> [What you should do] Each line below with the word "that" needs to be copied.

> [Supplied information]

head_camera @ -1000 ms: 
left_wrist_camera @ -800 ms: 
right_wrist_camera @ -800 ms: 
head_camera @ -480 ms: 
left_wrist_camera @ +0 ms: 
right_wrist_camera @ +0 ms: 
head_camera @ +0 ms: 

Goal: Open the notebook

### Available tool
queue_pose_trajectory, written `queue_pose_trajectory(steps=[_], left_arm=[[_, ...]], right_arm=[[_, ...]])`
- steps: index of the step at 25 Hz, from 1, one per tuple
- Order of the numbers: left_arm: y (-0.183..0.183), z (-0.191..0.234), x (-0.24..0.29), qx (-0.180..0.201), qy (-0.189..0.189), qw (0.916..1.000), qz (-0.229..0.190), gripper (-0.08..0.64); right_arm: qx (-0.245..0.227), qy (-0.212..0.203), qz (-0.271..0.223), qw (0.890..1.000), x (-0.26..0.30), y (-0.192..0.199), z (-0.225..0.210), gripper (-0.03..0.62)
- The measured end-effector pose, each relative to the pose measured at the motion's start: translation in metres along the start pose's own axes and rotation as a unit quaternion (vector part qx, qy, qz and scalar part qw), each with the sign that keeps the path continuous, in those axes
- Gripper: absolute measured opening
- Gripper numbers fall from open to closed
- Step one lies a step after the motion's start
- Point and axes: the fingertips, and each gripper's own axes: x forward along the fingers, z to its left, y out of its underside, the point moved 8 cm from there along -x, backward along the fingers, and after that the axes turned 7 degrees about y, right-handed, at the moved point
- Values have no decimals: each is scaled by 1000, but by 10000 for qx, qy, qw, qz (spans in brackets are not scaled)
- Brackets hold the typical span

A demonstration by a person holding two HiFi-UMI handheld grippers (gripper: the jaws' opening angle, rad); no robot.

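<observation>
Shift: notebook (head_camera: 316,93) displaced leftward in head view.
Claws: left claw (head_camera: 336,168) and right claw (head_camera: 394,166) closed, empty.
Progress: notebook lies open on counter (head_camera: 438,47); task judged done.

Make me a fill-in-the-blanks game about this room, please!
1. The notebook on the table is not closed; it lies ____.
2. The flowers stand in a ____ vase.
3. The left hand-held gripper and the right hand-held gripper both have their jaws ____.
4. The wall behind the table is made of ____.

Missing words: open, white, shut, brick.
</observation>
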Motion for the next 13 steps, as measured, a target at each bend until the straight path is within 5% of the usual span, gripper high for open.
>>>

> [Solution]
- The measured end-effector pose, each relative to the pose measured at the motion's start: translation in metres along the start pose's own axes and rotation as a unit quaternion (vector part qx, qy, qz and scalar part qw), each with the sign that keeps the path continuous, in those axes
- Point and axes: the fingertips, and each gripper's own axes: x forward along the fingers, z to its left, y out of its underside, the point moved 8 cm from there along -x, backward along the fingers, and after that the axes turned 7 degrees about y, right-handed, at the moved point

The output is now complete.